The problem with third party candidates these days is that they shoot for the moon. Going for the U.S. presidency right away just makes them look completely naive and dumb. They should first focus exclusively on state legislatures and local offices, without even fielding a presidential candidate. Then, when they've made some progress there, run for governor and seats in Congress. Finally, if they enjoy wide support, then aim for the oval office. Slow and steady wins the race.

Jeremy
 
peptoabysmal said:
I have a lot of respect for the Libertarian viewpoint. But; why, oh, why, do your candidates sound like they wear tin foil helmets to keep the satellites from reading their thoughts?

I have no idea. Perhaps you could cite some quotes by, for example, Harry Browne (all sorts of material at www.harrybrowne.org) showing this?

Actually, our NC Senate candidate, Tom Bailey, has a great speech about why he's not paranoid of government anymore, and to show why he goes into detail about all the stuff he used to be paranoid about government doing have actually happened. It's a great speech.

His idea for national security is to bring home all US troops immediately from everywhere and blow up the UN. His plan to restore Iraq after we blew the crap out of it? ... private voluntary charity.

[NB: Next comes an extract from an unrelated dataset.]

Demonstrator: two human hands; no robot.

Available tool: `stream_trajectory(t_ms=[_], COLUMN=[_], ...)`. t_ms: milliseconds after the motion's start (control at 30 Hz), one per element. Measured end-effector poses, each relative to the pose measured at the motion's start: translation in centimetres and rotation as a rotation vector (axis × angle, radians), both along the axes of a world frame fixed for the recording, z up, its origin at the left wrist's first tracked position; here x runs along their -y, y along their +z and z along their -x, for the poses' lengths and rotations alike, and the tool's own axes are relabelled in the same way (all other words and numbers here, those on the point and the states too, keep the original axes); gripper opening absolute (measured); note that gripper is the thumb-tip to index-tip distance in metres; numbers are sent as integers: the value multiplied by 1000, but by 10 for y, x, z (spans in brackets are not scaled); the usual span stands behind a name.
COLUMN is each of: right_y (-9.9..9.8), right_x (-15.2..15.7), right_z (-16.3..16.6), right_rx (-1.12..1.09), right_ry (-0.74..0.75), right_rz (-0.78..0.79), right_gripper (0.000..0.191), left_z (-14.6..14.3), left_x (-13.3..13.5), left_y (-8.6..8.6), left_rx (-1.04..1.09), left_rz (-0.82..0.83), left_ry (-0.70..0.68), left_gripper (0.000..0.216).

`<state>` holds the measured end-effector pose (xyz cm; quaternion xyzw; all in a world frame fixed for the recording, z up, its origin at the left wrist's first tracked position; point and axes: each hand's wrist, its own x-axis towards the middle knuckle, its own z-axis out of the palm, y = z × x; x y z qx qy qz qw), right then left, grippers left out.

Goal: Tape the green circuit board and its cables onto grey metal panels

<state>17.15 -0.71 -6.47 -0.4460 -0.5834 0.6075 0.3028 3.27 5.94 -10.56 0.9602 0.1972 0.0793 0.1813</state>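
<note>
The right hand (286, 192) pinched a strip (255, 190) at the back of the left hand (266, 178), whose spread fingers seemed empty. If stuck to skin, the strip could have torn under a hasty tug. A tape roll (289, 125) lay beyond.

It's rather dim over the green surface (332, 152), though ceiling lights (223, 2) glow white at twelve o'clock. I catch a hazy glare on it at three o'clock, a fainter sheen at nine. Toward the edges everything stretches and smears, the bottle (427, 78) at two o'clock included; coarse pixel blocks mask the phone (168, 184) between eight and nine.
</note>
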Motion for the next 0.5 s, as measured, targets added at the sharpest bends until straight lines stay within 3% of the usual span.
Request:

What's so crazy about stopping the international meddling that fosters anti-American sentiments, getting us out of a world organization that is siezing too much power for itself, and private voluntary charity?

That actually reminds me of a great campaign commercial Browne had. There's a closeup of the IRS sign outside their building, and the voiceover: "Harry Browne, the Libertarian candidate for President, has big plans for the IRS building." Then it cuts to footage of a building being imploded. The best part was the last shot, showing a hunk of concrete with a piece of rebar sticking out, and a sign that reads, "For Sale: Genuine piece of the IRS building. Proceeds to pay off the National Debt."

Oh, one thing about Badnarik: He used to be a JFK conspiracy junkie. After a bunch of us pointed him to various pieces of evidence, wearing out all of his points, he finally concluded that Oswald was the lone gunman and was not part of a grander conspiracy. He changed his mind upon seeing the evidence, openly and without hesitation. That's class! How many candidates do you know that have done something like that?
 
shanek said:

Oh, one thing about Badnarik: He used to be a JFK conspiracy junkie. After a bunch of us pointed him to various pieces of evidence, wearing out all of his points, he finally concluded that Oswald was the lone gunman and was not part of a grander conspiracy. He changed his mind upon seeing the evidence, openly and without hesitation. That's class! How many candidates do you know that have done something like that?

With Republicans and Democrats, that's called flip-flopping.